Benin

Ces maisons s’organisent en village comprenant également des espaces cérémoniels, des sources et rochers sacrés et des sites réservés aux rites initiatiques. La takyenta, symbole de fertilité et un habitat extraordinaire témoignant d’une relation harmonieuse entre l’homme et la nature en voie de disparition bien qu’inscrite depuis 2004 sur la liste du patrimoine mondial.
Avant de monter sur la Colline où le roi l’attend, les offrandes et les rites symboliques visant à honorer les divinités, les ancêtres, et à demander des bénédictions ou des protections sont organisés.

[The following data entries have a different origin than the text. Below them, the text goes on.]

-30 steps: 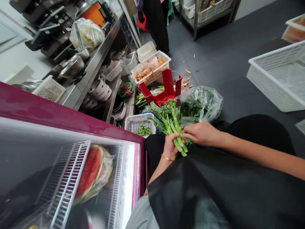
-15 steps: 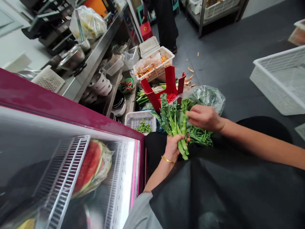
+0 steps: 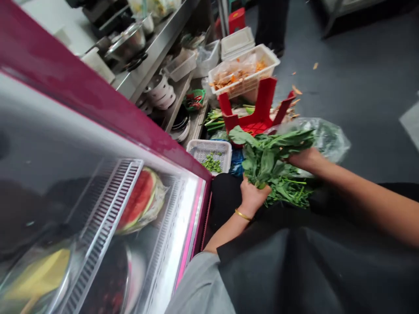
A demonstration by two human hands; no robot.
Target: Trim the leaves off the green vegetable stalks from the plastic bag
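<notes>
My left hand (image 3: 254, 197), with a gold bangle at the wrist, is closed round the lower end of a bunch of leafy greens (image 3: 262, 161). Broad dark leaves spread upward and hide most of the stalks. At the bunch's right side is my right hand (image 3: 307, 159), its fingers curled in among the leaves and partly covered by them. Below and between the hands, more loose greens (image 3: 291, 192) lie over my lap. Just beyond the bunch stands an upturned red stool (image 3: 266, 102), next to a clear plastic bag (image 3: 334, 139).
A small white basket (image 3: 193, 150) with green bits sits left of the bunch. Behind the stool is a white crate (image 3: 275, 61) of orange peelings. A glass-fronted fridge with a magenta frame (image 3: 131, 109) stands close on my left. Another person's dark-clothed legs (image 3: 271, 24) are farther back.
The pale stalks that stuck out below my left hand no longer show; broad leaves now cover the bunch. My right hand has gone in among the leaves. The view has shifted left and down.
</notes>
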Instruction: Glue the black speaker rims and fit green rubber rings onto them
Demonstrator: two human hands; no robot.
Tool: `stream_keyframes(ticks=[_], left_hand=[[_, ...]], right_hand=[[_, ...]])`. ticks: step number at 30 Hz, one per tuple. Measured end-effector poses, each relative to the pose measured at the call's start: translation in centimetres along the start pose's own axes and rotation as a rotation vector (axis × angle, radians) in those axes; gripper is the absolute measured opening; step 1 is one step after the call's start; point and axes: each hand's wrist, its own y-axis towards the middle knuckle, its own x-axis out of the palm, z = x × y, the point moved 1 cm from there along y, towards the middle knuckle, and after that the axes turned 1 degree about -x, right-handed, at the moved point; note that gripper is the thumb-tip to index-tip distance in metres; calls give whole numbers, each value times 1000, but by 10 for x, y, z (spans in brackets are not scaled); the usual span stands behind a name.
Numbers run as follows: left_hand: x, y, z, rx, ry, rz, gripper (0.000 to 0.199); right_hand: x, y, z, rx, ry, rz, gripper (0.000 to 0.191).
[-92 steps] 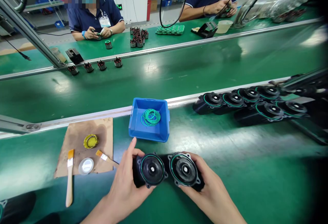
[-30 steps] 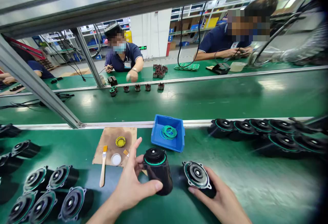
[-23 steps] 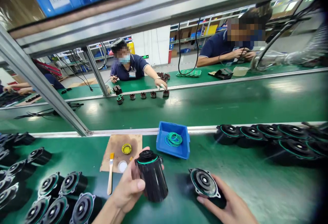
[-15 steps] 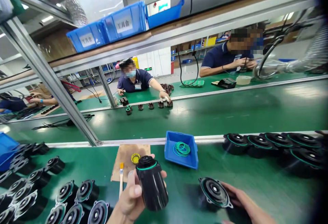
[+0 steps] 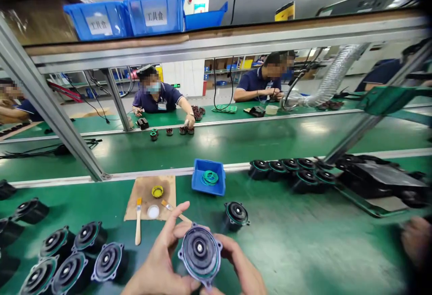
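Note:
Both of my hands hold a black round motor housing (image 5: pixel 200 249), its flanged, ringed face turned up toward me and a green ring just inside the rim. My left hand (image 5: pixel 165 259) grips it from the left, index finger stretched up past the rim. My right hand (image 5: pixel 241 263) wraps its right side, and the thumbs meet low at the front, partly hidden. Just beyond stands another motor housing (image 5: pixel 236 215) on the green table. A blue tray (image 5: pixel 199 188) behind it holds green rubber rings (image 5: pixel 210 178).
A brown board (image 5: pixel 131 211) carries a yellow tin (image 5: pixel 157 191), a white lid (image 5: pixel 153 211) and brushes (image 5: pixel 138 218). More housings stand at left (image 5: pixel 108 261) and right (image 5: pixel 259 169). A black device (image 5: pixel 384 178) sits far right, near another person's hand (image 5: pixel 418 238). Co-workers sit opposite.
My right hand has left the housing on the table and joined my left. The black cylindrical part in my left hand showed its side; now a flanged face points at me. The view shifted right.

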Motion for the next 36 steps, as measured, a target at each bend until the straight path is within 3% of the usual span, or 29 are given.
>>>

Les jeunes filles vues comme des symboles de pureté et d’innocence portent les cruches remplies d’eau sacrée ou des liquides symboliques comme de l’huile, des herbes médicinales ou du mil qui jouent un rôle de purification et d’hospitalité.
le Guèlèdé, ancré dans la tradition Yoruba et Nago, dans son contexte classique, danse sur la place publique les événements marquants de la communauté. Cette cérémonie a pour but de rendre hommage à la mère primordiale Iyà Nlà’ et célèbre le rôle essentiel des femmes dans l’organisation sociale et le développement de la société Yoruba et elle à lieu sous forme de mascarade.
Ganvié est une cité lacustre remarquable, surnommée la “Venise de l’Afrique”, et elle est considérée comme la plus grande ville sur pilotis du continent africain, avec une population estimée entre 30.000 et 35.000 habitants.
Son origine remonterait au XVIIe siècle, à l’époque où les razzias esclavagistes ont poussé les populations Tofinu de la région à venir se réfugier dans les marécages du lac afin d’y échapper. Les croyances religieuses des Fon, principaux acteurs de ces razzias, leur interdisaient de poursuivre les fugitifs sur l’eau, offrant ainsi aux Tofinu un sanctuaire naturel.
Le lac communiquant avec la mer à un eau saumâtre et l’alimentation en eau potable n’est assurée que par deux bornes fontaines aménagées où les habitants s’y rendent en pirogue pour remplir leurs bidons d’eau.
Le Monument Amazone (ou l’Amazone) est une statue érigée en hommage aux Amazones du Dahomey, connues sous le nom d’Agodjiés (nom militaire) ou Minons (“nos mères” : nom affectif pour des femmes protectrices du royaume).
Inaugurée en juillet 2022, elle est l’œuvre de l’artiste-sculpteur chinois Li Xiangqun et fabriquée en structure métallique avec une enveloppe en bronze, d’une hauteur de 30 m et pesant 150 tonnes, posée sur un tertre.
Il représente une jeune femme guerrière armée d’un fusil et d’une épée avec sa tête pointée vers le haut en signe de victoire.